Per mezzo secolo, Winton ha taciuto il lavoro svolto e le vite salvate durante i primi giorni di guerra. Nemmeno la moglie di lunga data, Grete Gjelstrup, che aveva sposato nel 1948 e da cui aveva avuto tre figli, ne sapeva nulla. Solo nel 1988, quando Gjelstrup si imbatté in un vecchio album pieno di lettere, foto e documenti di viaggio, gli sforzi del marito tornarono alla luce. Nonostante l’iniziale riluttanza di Winton a parlare della sua operazione di salvataggio, Gjelstrup, con il suo consenso, consegnò l’album a uno storico dell’Olocausto. Ben presto altri vennero a conoscenza della storia di Winton. Fu scritto un articolo di giornale su di lui, seguito da uno speciale della BBC. Winton venne a quel punto elogiato in tutto il mondo e arrivarono lettere di apprezzamento da parte di importanti capi di Stato.
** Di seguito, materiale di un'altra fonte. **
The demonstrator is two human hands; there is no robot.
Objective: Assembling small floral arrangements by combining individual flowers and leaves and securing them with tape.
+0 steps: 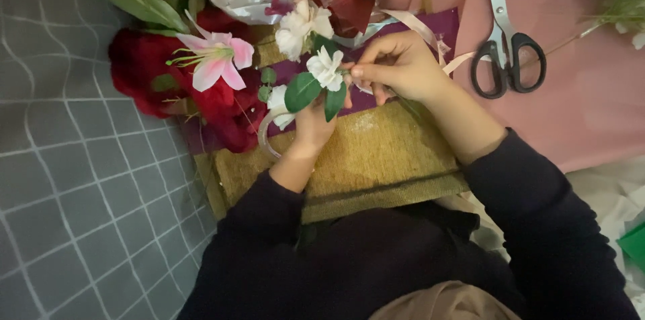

Considerato “l’Oskar Schindler britannico”, Winton ricevette una risoluzione del Congresso americano e la cittadinanza onoraria di Praga, la più alta onorificenza della Repubblica Ceca. Gli sono poi state intitolate strade e sono state erette statue in suo onore. Nel 2003 la Regina Elisabetta II in persona lo ha nominato cavaliere e nel 2010 ha ricevuto la medaglia di Eroe dell’Olocausto. La celebrità ottenuta ha però permesso a Winton di ottenere ciò che gli stava veramente a cuore: la possibilità di incontrare molti di coloro che aveva salvato. Furono così organizzate diverse riunioni, in particolare il 1° settembre 2009, quando un treno speciale che ricordava i salvataggi partì da Praga per Londra con a bordo alcuni degli sfollati originali.

Come avvenuto sette decenni prima, l’ormai centenario Winton ha salutato i viaggiatori al loro arrivo a Londra. Nel corso di molte interviste, a Winton è stato chiesto il perché avesse deciso di fare quello che ha fatto. “C’è una differenza tra la bontà passiva e la bontà attiva, che è, a mio avviso, la donazione del proprio tempo e delle proprie energie per alleviare il dolore e la sofferenza. Si tratta di uscire, trovare e aiutare coloro che soffrono e sono in pericolo, e non solo di condurre una vita esemplare, in modo puramente passivo, senza fare nulla di male“, era solito dichiarare. Winton si è poi spento il 1° luglio 2015, all’età di 106, ma le sue azioni rimangono indelebili nella storia dell’umanità.